Semi-automatically create bilingual dictionaries among various Indonesian Ethnic Languages
The constraint-based approach has been proven useful for inducing bilingual dictionary for closely-related low-resource languages. When we want to create multiple bilingual dictionaries linking several languages, we need to consider manual creation by a native speaker if there are no available machine-readable dictionaries are available as input. To overcome the difficulty in planning the creation of bilingual dictionaries, the consideration of various methods and costs, plan optimization is essential.

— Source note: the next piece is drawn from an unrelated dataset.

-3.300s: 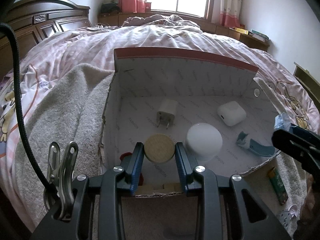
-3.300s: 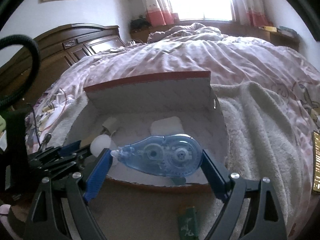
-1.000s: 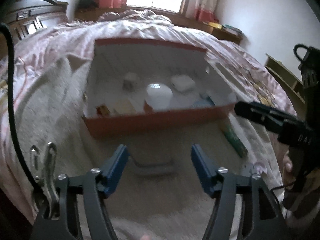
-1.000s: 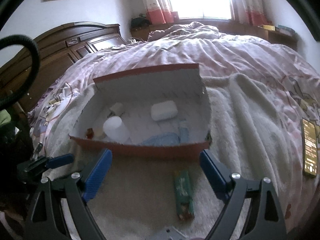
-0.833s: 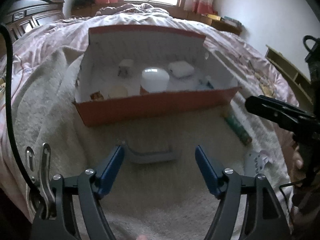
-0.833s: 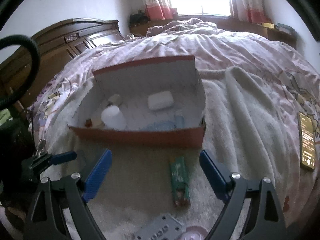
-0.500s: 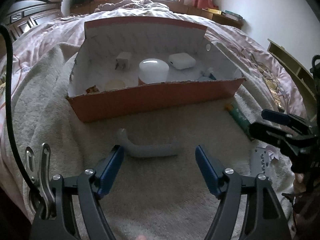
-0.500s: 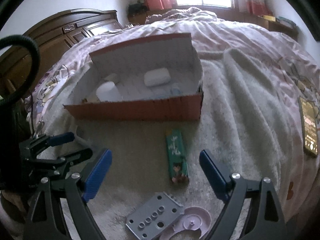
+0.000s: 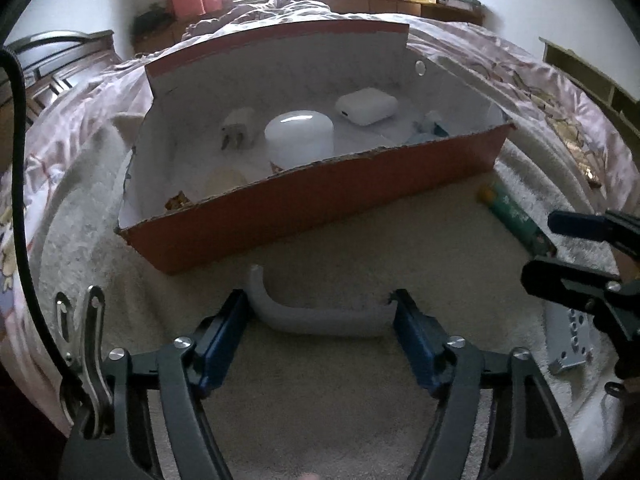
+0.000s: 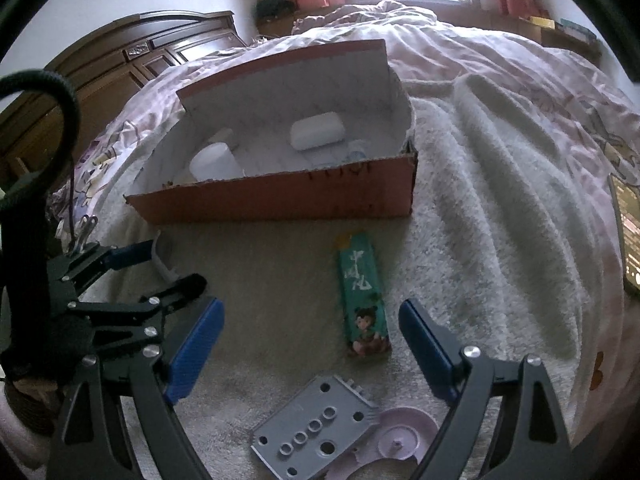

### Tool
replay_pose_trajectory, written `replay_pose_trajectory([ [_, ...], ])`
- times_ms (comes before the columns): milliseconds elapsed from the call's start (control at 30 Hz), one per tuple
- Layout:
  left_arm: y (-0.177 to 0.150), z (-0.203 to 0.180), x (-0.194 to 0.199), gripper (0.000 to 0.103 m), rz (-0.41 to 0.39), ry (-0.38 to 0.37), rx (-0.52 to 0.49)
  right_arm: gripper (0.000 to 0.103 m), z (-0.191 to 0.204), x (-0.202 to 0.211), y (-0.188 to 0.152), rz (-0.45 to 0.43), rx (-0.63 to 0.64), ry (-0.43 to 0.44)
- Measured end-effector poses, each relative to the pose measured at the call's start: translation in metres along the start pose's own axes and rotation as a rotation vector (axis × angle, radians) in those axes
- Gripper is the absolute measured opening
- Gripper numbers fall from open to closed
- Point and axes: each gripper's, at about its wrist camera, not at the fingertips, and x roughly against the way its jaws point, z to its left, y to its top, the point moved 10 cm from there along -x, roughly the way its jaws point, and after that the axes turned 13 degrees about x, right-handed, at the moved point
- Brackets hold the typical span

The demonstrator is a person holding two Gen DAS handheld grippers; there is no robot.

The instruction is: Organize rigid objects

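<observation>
A white curved plastic piece [image 9: 320,318] lies on the beige blanket in front of the orange cardboard box [image 9: 320,208]. My left gripper [image 9: 320,312] straddles it lengthwise; its jaws are closing, with the blue pads at the piece's two ends and no clear squeeze. My right gripper [image 10: 312,320] hangs open over a slim green packet [image 10: 362,292] with a cartoon figure, touching nothing. Inside the box sit a white round jar [image 9: 300,140], a charger plug [image 9: 240,132], a white earbud case [image 9: 366,104], a blue correction tape [image 9: 430,128] and a tan disc [image 9: 226,180].
A grey plate with holes [image 10: 316,436] and a pink disc [image 10: 396,440] lie just below the right gripper. A phone [image 10: 630,236] rests at the blanket's right edge. The box's tall back flap [image 10: 288,76] stands upright. A dark wooden headboard [image 10: 120,64] is at the left.
The tan disc and correction tape held earlier now lie in the box. Both grippers drew back and sank; the left came down around the white curved piece, the right toward the green packet.
</observation>
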Motion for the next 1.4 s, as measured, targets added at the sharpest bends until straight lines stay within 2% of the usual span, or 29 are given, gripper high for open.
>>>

Utilizing both constraint-based approach and plan optimizer, we design a collaborative process for creating 10 bilingual dictionaries from every combination of 5 languages, i.e., Indonesian, Malay, Minangkabau, Javanese, and Sundanese. We further design an online collaborative dictionary generation to bridge the spatial gap between native speakers. We define a heuristic plan that only utilizes manual investment by the native speaker to evaluate our optimal plan with total cost as an evaluation metric. The optimal plan outperformed the heuristic plan with a 63.3% cost reduction.
Arbi Haza Nasution, Yohei Murakami, and Toru Ishida. Designing a Collaborative Process to Create Bilingual Dictionaries of Indonesian Ethnic Languages. In Proceedings of the Eleventh International Conference on Language Resources and Evaluation (LREC 2018), pp.3397-3404, Miyazaki, Japan, May, 2018. [full paper]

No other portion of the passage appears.